Okiedokie, let’s make like baseball and run. This week on Rainbow Reading, we’ve got:
Shelf Care: Reviews, Essays, and other Things of Note
- Lambda Literary has announced its 2023 Finalists for the Lammys!
- PREPARE TO BE SICK OF ME: Lucky Red, Claudia Craven’s debut (!?!?!?!) novel is about to be my entire personality. This love story between a prostitute and a lady gunslinger speaks directly to the part of me that believes Butch Cassidy and the Sundance Kid were in gay love, and it’s lit my little brain up like New Year’s. I’m beyond obsessed; I won’t be at all surprised if December-Yash says this was her favorite book of the year. I’ll be writing up a full review for Autostraddle soon, so keep your eyes peeled, and in the meantime — preorder the hell out of this one.

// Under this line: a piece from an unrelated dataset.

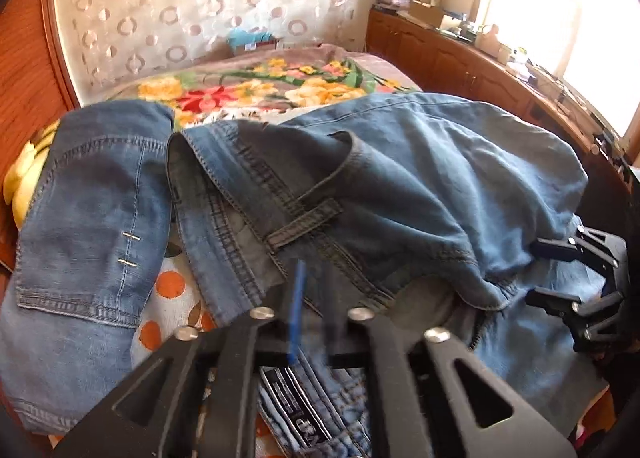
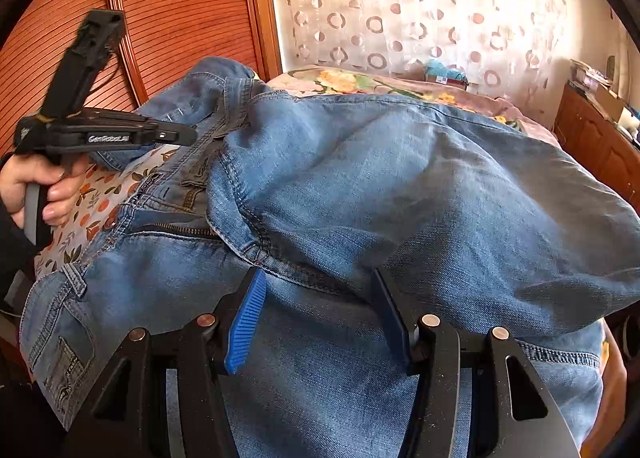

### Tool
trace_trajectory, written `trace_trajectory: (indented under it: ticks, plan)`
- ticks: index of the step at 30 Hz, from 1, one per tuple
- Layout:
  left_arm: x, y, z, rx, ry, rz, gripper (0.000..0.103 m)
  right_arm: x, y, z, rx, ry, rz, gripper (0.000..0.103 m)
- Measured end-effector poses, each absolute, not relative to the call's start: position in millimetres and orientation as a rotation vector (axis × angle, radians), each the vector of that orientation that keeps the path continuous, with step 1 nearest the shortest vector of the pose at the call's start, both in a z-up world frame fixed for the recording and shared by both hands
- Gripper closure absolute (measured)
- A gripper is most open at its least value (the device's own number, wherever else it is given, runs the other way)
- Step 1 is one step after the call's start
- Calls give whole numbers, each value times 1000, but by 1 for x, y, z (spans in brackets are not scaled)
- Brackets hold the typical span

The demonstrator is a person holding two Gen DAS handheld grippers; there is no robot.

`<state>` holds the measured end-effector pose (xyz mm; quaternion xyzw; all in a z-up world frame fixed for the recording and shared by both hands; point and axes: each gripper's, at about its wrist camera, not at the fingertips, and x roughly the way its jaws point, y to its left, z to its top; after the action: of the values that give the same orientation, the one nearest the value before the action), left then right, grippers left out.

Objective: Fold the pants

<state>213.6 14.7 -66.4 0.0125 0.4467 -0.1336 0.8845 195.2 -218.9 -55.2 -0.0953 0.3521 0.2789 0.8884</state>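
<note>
Blue jeans (image 1: 400, 178) lie crumpled on the bed, with the waistband and a belt loop (image 1: 304, 224) turned up and one leg (image 1: 92, 198) laid flat at the left. My left gripper (image 1: 314, 298) hovers over the waistband. Its blurred fingers stand a narrow gap apart with nothing pinched. In the right wrist view it (image 2: 188, 137) shows from the side, held by a hand (image 2: 40, 186). My right gripper (image 2: 324, 310) stands wide open at a billowed fold of the jeans (image 2: 400, 198). Denim lies between its fingers, and the blue pad (image 2: 246, 322) is bare.
The bed has a floral bedspread (image 1: 260, 90) and an orange-dotted sheet (image 1: 172, 298). A ribbed wooden panel (image 2: 180, 10) stands at the left. Wooden cabinets (image 1: 460, 58) with clutter on top run along the right, under a bright window (image 1: 560, 10).
</note>
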Motion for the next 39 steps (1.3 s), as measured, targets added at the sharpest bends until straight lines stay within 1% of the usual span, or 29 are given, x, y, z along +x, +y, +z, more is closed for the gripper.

- Happy belated book birthday to Monstrilio! This beautiful book is a favorite of one of my most trusted bookseller buddies, and with a hook like “boy who transforms into a monster, a monster who tries to be a man, and the people who love him in every form he takes” there was really no way I wouldn’t fall head over heels for this one.
- Lesbian Jesus Hayley Kiyoko has written her first book, and this YA novel based on her hit song Girls Like Girls sounds delightful.
- Out this week, Dear Mothman is a gorgeous middle grade novel-in-verse about grief, yearning, and of course, cryptids. I really want to read more queer middle-grade; queer YA is packed and vibrant, and I’ve been so touched and impressed by the storytelling chops that queer writers are bringing to younger audiences!
- Lee Mandelo’s novella Feed Them Silence came out last week! This novella set in a near-future follows a queer scientist who transplants the consciousness of one of the last wild wolves into her own brain, in search of her own wolfish and wild heart. AWOOOOOOOO-
- now THAT’S what I call a good title!! The Human Origins of Beatrice Porter and Other Essential Ghosts comes out next week, has been likened to Helen Oyeyemi, and features two at-odds siblings navigating the larger-than-life impact of secrets and stories.
- The dream of the 90s is alive in Portland and King Arthur’s Knights of the Round Table are … alive in Vancouver? The Winter Knight is a queer urban fantasy fairytale detective story genre explosion, and with a badass valkyrie detective at the heart of the story, hooboy, this one sounds FUN.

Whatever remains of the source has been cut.